Global Waste Management : Rotting vegetables into electricity

Tons of food goes unsold every day at a market in Hyderabad, India. But instead of throwing it into a landfill, it is turned into electricity that will power street lights, buildings and a kitchen that prepares meals for 800 people. This is called biogas. It is plentiful, low tech and experts say that it is cleaner than any fossil fuel. So why can we make energy from the 1.3 billion tons of food that gets thrown out every year.

The first step is to chop up the large vegetables and load them onto a conveyor belt. Some of the vegetables are spoiled and others are thrown away because it costs farmers too much to transport them back home. These vegetables are useless if they rot so that is why they are used in the biogas plant.The conveyor belt carries the material to a shredder which further breaks down the food into smaller, more uniform particles.
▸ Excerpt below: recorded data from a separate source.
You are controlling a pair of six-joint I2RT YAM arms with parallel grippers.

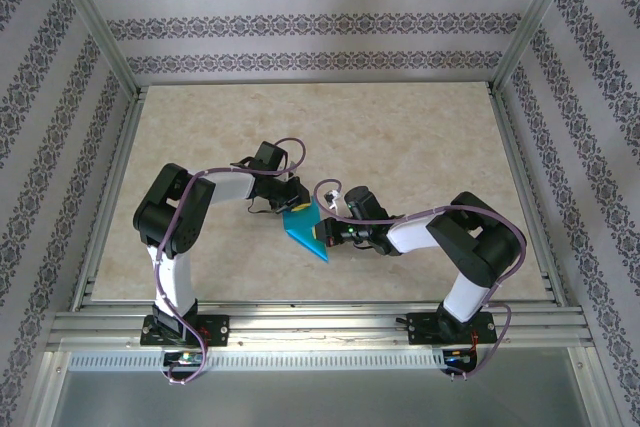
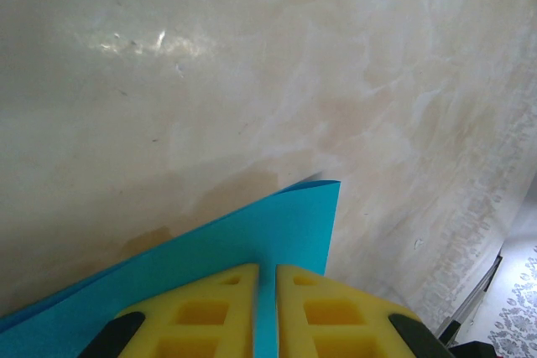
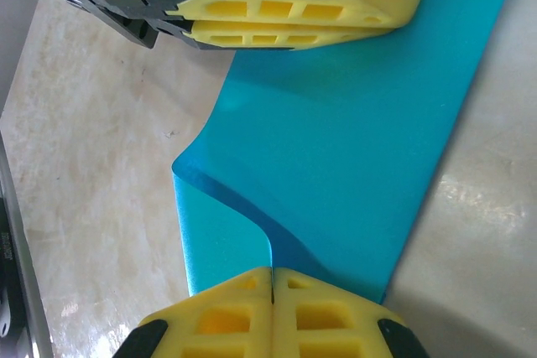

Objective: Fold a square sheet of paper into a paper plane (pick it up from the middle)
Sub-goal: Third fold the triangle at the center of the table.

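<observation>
A pale, marbled counter (image 1: pixel 400 137) takes up the middle of the overhead view, with patterned walls (image 1: pixel 300 22) around it. The two arms rise from the bottom edge of that view. The left arm (image 1: pixel 175 222) bends in from the lower left and the right arm (image 1: pixel 470 247) from the lower right, so that their wrists meet just below the centre of the frame.

Between the wrists hangs the sheet of paper (image 1: pixel 303 230), teal-blue, folded over on itself and lifted off the counter. From above it narrows to a point toward the lower right. In the right wrist view it runs from the upper right down to the bottom centre, with a soft curl along its left side.

The left end effector (image 2: pixel 266 308) sits at the bottom centre of its own view. Its yellow fingers (image 2: pixel 210 312) are drawn nearly together, clamped on the paper's edge. The right end effector (image 3: pixel 273 316) is at the bottom of its view, pads pressed together and pinching the sheet at the opposite end.
</observation>
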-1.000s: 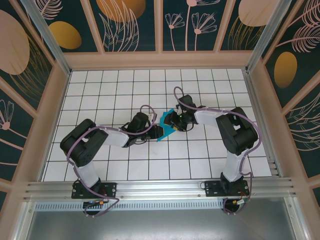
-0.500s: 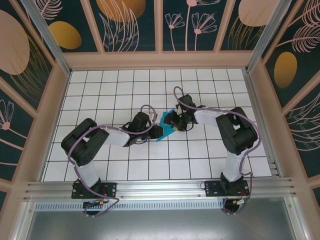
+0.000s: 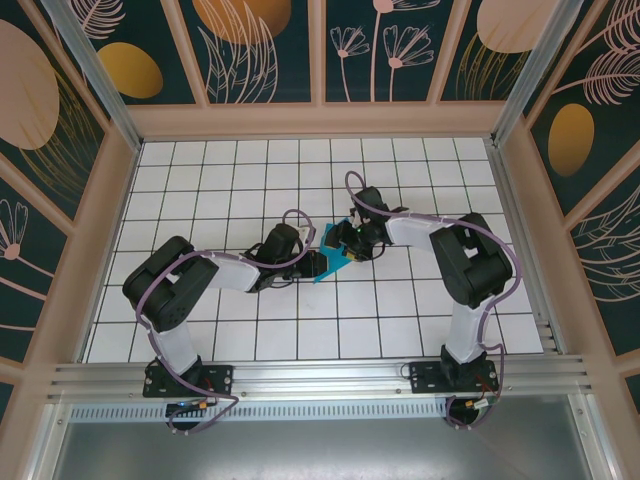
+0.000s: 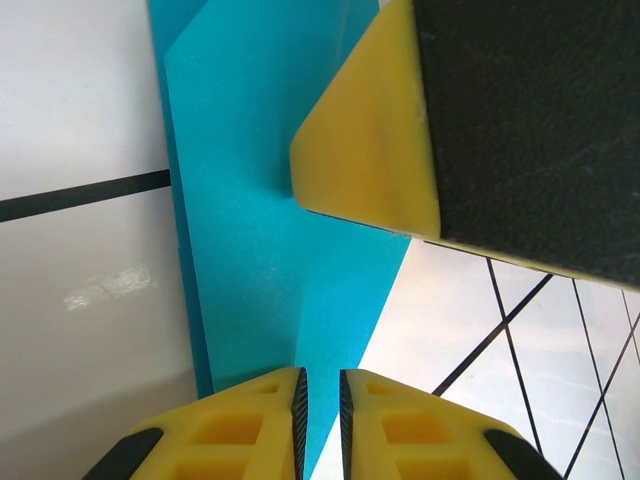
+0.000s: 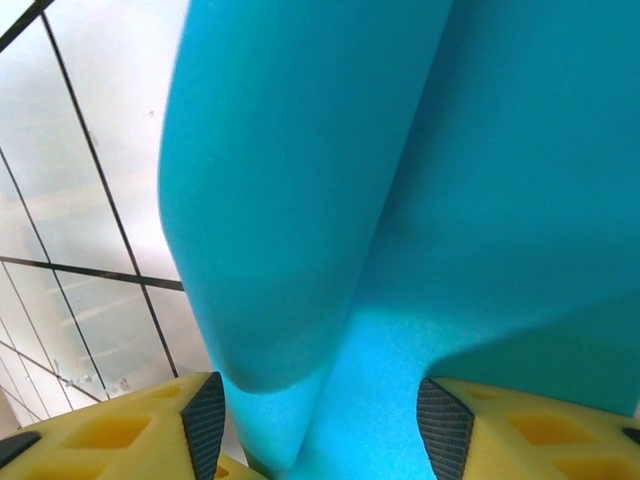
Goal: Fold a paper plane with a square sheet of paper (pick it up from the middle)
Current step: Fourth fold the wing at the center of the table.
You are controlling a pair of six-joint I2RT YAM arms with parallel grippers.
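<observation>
Two arms meet mid-table over one thin teal-blue paper sheet point(image 3: 336, 256). It is not a flat square now but a small angular folded piece, held up between the two sets of fingers.

Left gripper point(image 4: 320, 390): the yellow fingers are almost together, clamped on the paper's near edge. The sheet runs away beyond the tips, and a crease line starts right at the slit between them. Just left of those fingers one ply lies over another, so at least one fold is in.

Right gripper point(image 5: 318, 392): the fingers are spread wide and are not clamping. The paper bulges in a soft rounded loop between them and past the tips, with no hard crease there. In the left wrist view one right finger point(image 4: 365, 150) touches the sheet's far part, well beyond the left fingertips.

I can't tell whether the paper's lower corner touches the white gridded table point(image 3: 200, 190) or hangs just above it.

Progress, as a judgement: early to middle.
- Done: the sheet is picked up and the first folds are made.
- Left: press the loose loop at the right fingers into a sharp crease, then form the pointed nose, centre crease and wings.

It is no narrow dart yet. The single left pinch is the only firm hold, so the paper could slip there.
</observation>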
In a single day it handles the same amount of vegetables that 150 people eat in a year.

A grinder crushes the mixture into pulp which is pumped through underground tanks and into two digesters. So anaerobic digesters basically have bacteria which operate in the absence of oxygen and they essentially eat the food waste that we are putting in there and give out methane and carbon dioxide. Any organic material emits these planet warming gases as they decompose but the massive amounts of food waste makes landfills the third largest source of human caused methane emissions just behind fossil fuels and agriculture.

Burning biogas to make electricity is a way to harvest those gases before they enter the atmosphere. The fuel is stored in large containers before it is ready to use. Aside from energy, the plant creates another valuable by-product and that is fertilizer. Farmers who sell their wares at the market buy it back and spread it on the same fields where their vegetables grow. By using this fertilizer, the crop yield gets better. It is helping to reduce landfill waste at a large level. It is an essential step towards sustainable living.